Measurement Display: The counter should be able to indicate radioactivity both digitally and graphically.

Audio: The counter should have an audio system which will click once for each ionizing particle detected. There should be a switch to turn the audio on or off.

Calibration: The counter should be calibrated against a standard radiation source by a certified testing facility.

Control: The counter should be easy to use with simple controls and clear instructions.

Power supply: The counter should be a low power consumption model. Many counters have built in batteries that last for years which is very convenient.

Maintenance: The counter should be self-contained and not require any user maintenance other than changing the batteries.

Size: The counter should be as small and light as possible to make carrying and using easy. Many of the new inexpensive models are around six inches long by three inches wide by one inch thick.

Durability: The counter should be shock resistant, waterproof, able to withstand extremes of heat and humidity, and be made of a strong material that won’t crack if dropped. Most of the inexpensive models are made of plastic.

Data storage: The counter should have a built-in memory that allows it to accumulate readings over a period of time. Memory chips are inexpensive.

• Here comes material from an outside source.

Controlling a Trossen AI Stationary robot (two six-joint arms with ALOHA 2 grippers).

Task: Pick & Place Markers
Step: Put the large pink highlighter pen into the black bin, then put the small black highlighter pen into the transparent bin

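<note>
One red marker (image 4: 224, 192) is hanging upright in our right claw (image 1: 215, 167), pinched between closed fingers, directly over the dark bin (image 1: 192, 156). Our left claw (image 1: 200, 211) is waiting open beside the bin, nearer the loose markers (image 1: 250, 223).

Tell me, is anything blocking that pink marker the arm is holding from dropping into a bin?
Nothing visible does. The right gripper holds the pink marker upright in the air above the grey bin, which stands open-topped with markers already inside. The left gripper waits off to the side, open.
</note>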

Some counters can store data for weeks or months.

Connectivity: The counter should have ability to connect to a computer with a standard interface such as a USB port. There should be software provided with the counter to allow analysis of data downloaded to a computer and a cable to provide connection.

FCC-Compliance: The counter should be compliant with FCC-15 standards to ensure it will not interfere with radio transmissions.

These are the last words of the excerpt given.